__PROBLEM DESCRIPTION__.
Pull each line with the string "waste" from the entries.

Top of INPUT FOR THIS TASK

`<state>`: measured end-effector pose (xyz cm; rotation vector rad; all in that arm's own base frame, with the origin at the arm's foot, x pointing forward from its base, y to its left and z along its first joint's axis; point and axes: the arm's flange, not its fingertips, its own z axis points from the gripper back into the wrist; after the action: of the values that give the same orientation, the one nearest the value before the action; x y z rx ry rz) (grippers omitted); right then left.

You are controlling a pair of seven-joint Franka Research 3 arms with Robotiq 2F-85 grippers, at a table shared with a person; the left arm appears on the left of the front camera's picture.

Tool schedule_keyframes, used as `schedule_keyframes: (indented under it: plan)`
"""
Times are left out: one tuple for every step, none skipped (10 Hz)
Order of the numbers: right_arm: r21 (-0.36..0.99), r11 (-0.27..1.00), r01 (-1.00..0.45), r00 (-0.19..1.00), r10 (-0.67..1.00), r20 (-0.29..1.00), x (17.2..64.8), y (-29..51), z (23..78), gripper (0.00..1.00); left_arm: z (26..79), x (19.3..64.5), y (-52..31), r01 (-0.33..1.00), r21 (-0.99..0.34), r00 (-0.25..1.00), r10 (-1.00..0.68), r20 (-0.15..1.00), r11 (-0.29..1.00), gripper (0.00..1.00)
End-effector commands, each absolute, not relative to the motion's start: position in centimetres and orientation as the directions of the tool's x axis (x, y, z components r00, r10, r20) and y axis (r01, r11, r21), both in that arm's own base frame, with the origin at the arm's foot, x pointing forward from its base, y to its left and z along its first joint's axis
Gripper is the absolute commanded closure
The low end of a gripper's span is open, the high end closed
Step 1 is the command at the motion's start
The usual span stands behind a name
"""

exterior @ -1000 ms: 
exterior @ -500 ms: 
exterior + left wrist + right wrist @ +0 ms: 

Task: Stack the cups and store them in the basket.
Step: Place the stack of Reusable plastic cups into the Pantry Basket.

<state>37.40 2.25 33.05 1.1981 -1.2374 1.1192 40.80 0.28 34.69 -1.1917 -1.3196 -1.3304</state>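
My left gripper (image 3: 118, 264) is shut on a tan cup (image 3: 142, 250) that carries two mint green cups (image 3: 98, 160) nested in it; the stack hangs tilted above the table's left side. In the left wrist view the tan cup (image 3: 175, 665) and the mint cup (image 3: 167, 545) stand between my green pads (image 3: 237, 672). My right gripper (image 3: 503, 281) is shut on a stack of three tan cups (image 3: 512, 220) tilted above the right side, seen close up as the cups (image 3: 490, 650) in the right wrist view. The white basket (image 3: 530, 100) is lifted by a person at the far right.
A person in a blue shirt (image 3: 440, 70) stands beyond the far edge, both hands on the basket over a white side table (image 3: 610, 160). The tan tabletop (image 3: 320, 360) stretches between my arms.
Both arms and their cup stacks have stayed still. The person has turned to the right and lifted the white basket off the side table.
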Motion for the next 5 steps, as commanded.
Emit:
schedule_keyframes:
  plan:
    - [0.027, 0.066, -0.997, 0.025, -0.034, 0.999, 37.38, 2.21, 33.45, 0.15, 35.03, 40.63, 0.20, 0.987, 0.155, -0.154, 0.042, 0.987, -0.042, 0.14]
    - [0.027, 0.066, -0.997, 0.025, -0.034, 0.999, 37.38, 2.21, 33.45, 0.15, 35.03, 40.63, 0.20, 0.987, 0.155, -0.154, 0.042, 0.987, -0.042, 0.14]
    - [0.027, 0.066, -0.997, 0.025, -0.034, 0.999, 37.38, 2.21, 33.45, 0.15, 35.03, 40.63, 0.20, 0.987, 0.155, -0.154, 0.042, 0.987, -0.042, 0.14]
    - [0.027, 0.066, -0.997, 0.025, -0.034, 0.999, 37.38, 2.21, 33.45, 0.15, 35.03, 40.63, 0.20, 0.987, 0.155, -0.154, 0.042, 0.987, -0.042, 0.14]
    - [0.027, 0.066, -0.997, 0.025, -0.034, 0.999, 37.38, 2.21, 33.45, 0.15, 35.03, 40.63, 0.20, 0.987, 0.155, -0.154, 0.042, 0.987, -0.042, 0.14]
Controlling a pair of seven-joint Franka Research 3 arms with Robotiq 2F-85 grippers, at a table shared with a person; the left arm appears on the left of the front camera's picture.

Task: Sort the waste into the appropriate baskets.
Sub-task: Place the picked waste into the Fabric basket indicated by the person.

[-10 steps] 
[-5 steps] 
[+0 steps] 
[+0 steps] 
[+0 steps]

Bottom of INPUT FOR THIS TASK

__TASK OUTPUT__.
Task: Sort the waste into the appropriate baskets.
Sub-task: Place the picked waste into the Fabric basket indicated by the person.

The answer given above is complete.